また、上記実施の形態では、第一施肥伝動ロッド310のロッド長さと、第三施肥伝動ロッド360のロッド長さは、調整可能に構成されており、第二施肥伝動ロッド340のロッド長さは、調整出来ない構成としたが、これに限らず例えば、第一施肥伝動ロッド310のロッド長さと、第二施肥伝動ロッド340のロッド長さは、調整可能に構成されており、第三施肥伝動ロッド360のロッド長さは、調整出来ない構成としても良い。この構成の場合における肥料の繰出量の調整は、例えば次の通りである。まず工場の作業者は、機体の左側に配置された繰出装置120に駆動力を伝動する繰出伝動ギヤ372の回転数が出荷段階において予め定めた設定値になる様に、第一施肥伝動ロッド310のロッド長さを調整し、第一施肥伝動ロッド310のロッド長さを決定した後、機体の右側に配置された繰出装置120に駆動力を伝動する繰出伝動ギヤ372の回転数が上記設定値と同じ回転数になる様に、第二施肥伝動ロッド340のロッド長さを調整する。これにより、上記の場合と同様、左右の繰出装置120から繰り出される施肥量を所定値に設定すると共に、左右の施肥量の差を所定範囲内におさめることが出来る。
また、上記実施の形態では、繰出駆動力伝動機構300に関して、工場出荷段階において、左右の施肥量を所定値に設定して、左右の施肥量の差を所定範囲内におさめるために、各ロッド長さを調整可能に構成した場合について説明したが、これに限らず例えば、第一施肥伝動ロッド310、第二施肥伝動ロッド340、及び第三施肥伝動ロッド360については、施肥量を調整するための長さ調整は出来ない構成であっても良い。
また、上記実施の形態では、繰出駆動力伝動機構300において、第二中継部材350は、第一中継部材320及び中間伝動部330を介して伝動されてくる駆動力を、左側施肥装置群100Lの側に中継する構成として説明したが、これに限らず例えば、第一施肥伝動ロッド310により伝動される駆動力を、第一中継部材320及び中間伝動部330を介さずに左側施肥装置群100Lの側に中継する構成としても良いし、或いは、第二施肥伝動ロッド340により伝動される駆動力を、左側施肥装置群100Lの側に中継する構成としても良い。

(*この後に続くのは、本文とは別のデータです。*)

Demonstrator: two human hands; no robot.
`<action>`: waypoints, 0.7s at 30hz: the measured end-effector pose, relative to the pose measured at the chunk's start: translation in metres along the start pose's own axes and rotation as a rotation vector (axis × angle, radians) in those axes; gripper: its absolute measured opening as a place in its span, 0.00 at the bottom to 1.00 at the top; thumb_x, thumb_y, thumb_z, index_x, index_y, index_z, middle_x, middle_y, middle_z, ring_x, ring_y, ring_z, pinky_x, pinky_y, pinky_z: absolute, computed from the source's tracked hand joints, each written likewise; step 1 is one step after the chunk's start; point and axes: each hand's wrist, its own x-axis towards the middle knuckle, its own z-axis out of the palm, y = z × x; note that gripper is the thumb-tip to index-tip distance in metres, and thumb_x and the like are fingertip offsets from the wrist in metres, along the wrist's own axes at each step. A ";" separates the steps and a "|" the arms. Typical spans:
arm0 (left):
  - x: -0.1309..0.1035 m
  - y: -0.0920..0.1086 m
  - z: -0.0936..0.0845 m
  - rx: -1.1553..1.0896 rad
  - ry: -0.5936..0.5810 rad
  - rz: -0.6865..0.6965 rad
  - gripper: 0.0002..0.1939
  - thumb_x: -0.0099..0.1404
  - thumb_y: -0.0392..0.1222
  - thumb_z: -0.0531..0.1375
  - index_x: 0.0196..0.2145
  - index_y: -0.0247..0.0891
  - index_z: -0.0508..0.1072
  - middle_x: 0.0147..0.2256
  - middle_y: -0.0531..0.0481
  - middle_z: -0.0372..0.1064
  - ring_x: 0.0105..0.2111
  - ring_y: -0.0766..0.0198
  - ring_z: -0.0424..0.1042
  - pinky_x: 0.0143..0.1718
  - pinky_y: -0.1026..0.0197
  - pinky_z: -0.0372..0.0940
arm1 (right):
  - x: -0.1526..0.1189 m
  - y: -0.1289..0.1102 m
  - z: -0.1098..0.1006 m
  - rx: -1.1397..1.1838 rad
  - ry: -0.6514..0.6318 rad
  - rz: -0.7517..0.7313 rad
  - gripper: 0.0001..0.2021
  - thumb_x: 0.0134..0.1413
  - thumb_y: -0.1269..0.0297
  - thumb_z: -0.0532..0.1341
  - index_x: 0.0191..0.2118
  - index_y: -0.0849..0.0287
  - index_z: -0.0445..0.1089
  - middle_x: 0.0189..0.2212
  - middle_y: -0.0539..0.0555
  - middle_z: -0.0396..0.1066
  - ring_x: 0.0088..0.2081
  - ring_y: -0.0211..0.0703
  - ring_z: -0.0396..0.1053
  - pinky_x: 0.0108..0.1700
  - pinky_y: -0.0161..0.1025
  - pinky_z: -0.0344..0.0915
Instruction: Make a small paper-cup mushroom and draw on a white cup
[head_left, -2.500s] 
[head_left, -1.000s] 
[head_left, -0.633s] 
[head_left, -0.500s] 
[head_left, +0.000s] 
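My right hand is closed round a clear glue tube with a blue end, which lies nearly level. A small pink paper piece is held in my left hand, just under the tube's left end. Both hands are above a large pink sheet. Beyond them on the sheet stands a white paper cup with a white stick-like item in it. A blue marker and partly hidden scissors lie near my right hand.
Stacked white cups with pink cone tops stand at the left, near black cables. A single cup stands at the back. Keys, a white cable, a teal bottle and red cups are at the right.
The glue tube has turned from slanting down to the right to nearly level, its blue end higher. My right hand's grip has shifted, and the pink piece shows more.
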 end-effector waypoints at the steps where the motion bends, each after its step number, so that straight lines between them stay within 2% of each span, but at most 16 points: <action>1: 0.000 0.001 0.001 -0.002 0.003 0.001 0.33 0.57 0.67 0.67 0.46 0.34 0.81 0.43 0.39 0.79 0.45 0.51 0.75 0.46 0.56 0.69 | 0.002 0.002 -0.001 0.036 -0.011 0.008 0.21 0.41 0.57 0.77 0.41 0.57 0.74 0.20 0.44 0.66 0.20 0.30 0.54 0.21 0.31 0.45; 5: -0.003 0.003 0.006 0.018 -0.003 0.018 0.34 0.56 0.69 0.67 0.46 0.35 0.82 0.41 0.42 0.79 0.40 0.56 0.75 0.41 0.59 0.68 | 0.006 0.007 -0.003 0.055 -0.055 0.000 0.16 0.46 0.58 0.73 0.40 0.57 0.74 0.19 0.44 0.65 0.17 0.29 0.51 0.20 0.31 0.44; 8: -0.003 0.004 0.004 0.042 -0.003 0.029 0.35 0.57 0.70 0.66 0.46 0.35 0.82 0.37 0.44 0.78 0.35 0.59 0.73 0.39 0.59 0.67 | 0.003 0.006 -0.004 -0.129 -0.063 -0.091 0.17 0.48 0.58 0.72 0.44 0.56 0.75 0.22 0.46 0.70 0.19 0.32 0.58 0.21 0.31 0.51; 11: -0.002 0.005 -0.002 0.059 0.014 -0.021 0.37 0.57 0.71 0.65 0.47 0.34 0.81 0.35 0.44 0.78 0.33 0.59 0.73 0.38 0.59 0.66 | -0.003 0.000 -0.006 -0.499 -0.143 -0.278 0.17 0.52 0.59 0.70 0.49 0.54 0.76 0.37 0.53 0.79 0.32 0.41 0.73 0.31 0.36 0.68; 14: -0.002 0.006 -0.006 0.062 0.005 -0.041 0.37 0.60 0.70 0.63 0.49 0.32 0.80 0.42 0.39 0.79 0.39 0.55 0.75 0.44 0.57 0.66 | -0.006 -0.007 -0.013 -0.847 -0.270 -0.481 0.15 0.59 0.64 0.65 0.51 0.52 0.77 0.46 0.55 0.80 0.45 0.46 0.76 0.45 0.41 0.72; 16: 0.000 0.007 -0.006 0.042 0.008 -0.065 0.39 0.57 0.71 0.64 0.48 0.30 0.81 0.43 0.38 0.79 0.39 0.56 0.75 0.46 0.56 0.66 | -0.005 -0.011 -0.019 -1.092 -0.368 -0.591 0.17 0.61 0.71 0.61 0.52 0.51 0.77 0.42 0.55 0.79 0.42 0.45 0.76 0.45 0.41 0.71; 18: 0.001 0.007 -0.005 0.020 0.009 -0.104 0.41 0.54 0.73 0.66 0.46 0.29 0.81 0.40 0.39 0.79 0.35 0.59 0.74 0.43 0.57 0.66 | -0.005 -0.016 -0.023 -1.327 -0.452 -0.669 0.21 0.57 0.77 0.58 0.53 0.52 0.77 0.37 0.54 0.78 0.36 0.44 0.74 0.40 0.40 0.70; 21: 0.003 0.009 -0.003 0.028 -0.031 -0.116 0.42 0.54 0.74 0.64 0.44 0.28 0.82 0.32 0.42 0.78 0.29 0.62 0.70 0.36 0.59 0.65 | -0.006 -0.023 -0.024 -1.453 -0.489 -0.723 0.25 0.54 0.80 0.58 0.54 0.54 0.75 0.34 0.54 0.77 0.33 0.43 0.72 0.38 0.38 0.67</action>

また、上記実施の形態では、繰出駆動力伝動機構300において、中間伝動部330を備えた構成について説明したが、中間伝動部330を備えない構成であっても良い。その構成の場合、例えば、回転駆動力出力部19の回動軸の回転数を調節可能とすることにより、肥料の繰出量の調整、即ち繰出量の増減が可能となる。
また、上記実施の形態では、第一中継部材320が、右側施肥装置群100Rの側に駆動力を中継し、且つ、第二中継部材350が、左側施肥装置群100Lの側に駆動力を中継する構成について説明したが、これに限らず例えば、第一中継部材320が、左側施肥装置群100Lの側に駆動力を中継し、且つ、第二中継部材350が、右側施肥装置群100Rの側に駆動力を中継する構成でも良い。
また、上記実施の形態では、本発明の作業車両の一例として6条型の乗用田植機を構成した場合について説明した。しかしこれに限らず例えば、4条植え或いは8条植えの構成であっても良く、条数に限定されない。
また、本発明の作業車両の一例として乗用田植機の場合について説明したが、これに限らず、施肥作業を行う作業車両であればどのような構成であっても良い。
また、上記実施の形態では、リアステップ47の左右両端側に配置された左側施肥装置群100L、及び右側施肥装置群100Rには、それぞれ施肥装置が3つずつ設けられている場合について説明したが、これに限らず例えば、それぞれ2つずつ或いは4つずつ等、幾つ設けられていても良い。